(Prompt)
Which lines of the entries below include "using"? List them all.

□ □ □ □ □

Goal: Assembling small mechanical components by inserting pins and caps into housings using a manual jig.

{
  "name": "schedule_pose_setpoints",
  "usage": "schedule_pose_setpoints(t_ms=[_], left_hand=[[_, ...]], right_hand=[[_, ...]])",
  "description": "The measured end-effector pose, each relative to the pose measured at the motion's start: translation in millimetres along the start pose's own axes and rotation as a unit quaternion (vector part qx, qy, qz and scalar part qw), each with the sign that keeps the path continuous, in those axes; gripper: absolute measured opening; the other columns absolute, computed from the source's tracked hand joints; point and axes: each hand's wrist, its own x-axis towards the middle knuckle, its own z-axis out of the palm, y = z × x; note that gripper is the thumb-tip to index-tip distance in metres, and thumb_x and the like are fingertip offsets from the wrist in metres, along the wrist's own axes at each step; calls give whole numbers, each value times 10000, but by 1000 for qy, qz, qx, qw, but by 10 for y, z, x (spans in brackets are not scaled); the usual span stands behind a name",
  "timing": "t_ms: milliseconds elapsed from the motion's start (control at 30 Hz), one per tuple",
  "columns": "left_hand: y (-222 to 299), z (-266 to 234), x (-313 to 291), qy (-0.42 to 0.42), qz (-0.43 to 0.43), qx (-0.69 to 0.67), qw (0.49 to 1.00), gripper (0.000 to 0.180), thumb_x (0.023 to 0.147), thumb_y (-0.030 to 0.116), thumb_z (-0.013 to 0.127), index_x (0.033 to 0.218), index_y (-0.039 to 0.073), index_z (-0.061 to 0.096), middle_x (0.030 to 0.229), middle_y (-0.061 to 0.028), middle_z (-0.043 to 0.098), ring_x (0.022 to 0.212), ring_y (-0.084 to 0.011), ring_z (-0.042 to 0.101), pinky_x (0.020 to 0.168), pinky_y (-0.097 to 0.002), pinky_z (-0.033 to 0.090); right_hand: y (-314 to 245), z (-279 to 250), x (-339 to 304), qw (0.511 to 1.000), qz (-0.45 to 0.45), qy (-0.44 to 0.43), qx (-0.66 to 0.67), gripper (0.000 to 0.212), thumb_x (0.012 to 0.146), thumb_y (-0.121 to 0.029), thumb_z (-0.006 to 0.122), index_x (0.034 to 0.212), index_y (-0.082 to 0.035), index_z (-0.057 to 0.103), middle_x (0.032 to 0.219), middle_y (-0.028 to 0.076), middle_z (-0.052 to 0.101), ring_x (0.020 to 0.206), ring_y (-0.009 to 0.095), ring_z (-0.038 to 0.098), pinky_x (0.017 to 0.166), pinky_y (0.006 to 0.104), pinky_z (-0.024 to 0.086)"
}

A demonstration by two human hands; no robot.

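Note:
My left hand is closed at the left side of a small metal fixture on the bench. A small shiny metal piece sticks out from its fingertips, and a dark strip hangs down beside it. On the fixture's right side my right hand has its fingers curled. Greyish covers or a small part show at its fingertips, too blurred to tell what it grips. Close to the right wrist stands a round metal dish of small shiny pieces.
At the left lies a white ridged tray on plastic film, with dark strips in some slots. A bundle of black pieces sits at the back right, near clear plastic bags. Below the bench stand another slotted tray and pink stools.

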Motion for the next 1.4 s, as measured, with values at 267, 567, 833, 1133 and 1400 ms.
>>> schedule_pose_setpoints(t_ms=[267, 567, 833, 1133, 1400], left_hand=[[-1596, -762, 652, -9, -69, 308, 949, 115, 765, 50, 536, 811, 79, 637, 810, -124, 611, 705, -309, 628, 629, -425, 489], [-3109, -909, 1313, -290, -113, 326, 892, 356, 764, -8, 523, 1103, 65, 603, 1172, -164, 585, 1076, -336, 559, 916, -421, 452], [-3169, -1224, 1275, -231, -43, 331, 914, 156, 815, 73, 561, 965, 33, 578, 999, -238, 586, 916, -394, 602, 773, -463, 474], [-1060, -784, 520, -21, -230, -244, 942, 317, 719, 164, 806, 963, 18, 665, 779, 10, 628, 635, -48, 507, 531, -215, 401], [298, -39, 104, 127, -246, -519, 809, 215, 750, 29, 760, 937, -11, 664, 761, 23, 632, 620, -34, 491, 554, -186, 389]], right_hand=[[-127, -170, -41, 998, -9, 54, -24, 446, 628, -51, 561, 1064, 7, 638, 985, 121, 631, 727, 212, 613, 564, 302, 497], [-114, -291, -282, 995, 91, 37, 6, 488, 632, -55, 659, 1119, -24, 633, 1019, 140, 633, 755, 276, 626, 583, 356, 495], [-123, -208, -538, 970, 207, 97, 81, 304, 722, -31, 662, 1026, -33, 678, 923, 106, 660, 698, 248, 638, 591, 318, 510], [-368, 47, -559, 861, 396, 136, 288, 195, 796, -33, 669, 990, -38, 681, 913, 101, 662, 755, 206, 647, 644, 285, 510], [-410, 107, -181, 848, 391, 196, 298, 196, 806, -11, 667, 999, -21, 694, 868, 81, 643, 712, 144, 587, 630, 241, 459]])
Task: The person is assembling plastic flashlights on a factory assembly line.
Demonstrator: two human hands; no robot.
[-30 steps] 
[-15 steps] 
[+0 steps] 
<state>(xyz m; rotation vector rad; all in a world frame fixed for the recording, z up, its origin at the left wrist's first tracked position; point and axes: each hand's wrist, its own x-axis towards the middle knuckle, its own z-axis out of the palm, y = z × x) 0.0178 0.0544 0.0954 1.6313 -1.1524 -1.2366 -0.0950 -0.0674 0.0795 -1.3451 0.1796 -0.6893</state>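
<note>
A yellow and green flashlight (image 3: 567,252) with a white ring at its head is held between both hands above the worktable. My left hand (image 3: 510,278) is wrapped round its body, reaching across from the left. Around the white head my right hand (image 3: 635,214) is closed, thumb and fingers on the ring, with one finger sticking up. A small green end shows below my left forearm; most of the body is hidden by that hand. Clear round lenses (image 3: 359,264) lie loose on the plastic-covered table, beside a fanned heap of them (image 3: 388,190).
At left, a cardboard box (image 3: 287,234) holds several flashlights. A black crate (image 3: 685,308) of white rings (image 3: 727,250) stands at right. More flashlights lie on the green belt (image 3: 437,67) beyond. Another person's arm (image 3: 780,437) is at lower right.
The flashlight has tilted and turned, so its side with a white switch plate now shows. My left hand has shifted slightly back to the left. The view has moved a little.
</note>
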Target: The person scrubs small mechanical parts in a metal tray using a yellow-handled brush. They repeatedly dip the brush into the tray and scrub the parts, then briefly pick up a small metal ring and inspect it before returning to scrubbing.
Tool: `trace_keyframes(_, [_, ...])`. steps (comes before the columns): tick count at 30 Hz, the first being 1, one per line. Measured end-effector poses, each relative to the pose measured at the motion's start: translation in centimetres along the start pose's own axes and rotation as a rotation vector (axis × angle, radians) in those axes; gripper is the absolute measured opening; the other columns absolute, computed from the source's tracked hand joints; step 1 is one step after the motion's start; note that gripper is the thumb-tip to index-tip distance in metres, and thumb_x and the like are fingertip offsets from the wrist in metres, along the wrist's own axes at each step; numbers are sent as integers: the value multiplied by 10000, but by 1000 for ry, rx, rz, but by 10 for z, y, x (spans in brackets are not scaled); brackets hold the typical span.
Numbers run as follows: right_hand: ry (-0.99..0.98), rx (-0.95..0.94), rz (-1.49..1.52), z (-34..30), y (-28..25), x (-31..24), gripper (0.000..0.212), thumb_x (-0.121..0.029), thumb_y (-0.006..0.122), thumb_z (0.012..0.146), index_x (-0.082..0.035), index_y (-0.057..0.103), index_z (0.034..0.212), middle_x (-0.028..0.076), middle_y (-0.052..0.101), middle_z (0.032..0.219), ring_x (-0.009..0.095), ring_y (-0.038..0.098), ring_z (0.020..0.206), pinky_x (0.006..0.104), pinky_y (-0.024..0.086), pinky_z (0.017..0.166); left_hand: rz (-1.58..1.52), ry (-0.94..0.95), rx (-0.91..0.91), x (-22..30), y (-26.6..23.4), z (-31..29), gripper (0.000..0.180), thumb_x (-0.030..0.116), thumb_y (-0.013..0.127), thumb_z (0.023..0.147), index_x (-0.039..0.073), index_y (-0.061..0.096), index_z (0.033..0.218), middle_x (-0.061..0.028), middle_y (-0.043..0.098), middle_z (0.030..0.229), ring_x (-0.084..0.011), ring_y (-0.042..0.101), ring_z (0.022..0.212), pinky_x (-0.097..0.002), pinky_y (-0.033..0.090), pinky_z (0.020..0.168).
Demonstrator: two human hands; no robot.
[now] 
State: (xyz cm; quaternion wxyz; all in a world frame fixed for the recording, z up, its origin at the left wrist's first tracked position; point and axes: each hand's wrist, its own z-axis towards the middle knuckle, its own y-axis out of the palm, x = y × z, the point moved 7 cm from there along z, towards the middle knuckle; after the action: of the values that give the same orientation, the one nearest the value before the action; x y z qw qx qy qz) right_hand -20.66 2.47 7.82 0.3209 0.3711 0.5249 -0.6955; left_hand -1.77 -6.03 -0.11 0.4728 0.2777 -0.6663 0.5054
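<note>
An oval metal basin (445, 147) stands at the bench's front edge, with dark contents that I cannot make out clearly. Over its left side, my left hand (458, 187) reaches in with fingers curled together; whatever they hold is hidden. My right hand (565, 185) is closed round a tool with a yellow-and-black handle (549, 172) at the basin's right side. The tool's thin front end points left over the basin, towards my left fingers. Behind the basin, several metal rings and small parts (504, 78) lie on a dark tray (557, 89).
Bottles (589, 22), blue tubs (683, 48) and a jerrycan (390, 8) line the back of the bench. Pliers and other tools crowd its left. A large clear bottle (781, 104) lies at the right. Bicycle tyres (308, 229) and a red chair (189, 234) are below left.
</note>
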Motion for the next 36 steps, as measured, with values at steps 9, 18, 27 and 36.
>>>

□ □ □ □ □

(Answer to the problem)
Goal: Assembling small mechanical components by inserting pins and caps into housings using a manual jig.
Target: The person scrubs small mechanical parts in a metal tray using a yellow-handled brush. They repeatedly dip the brush into the tray and scrub the parts, then briefly pick up a small metal ring and inspect it before returning to scrubbing.

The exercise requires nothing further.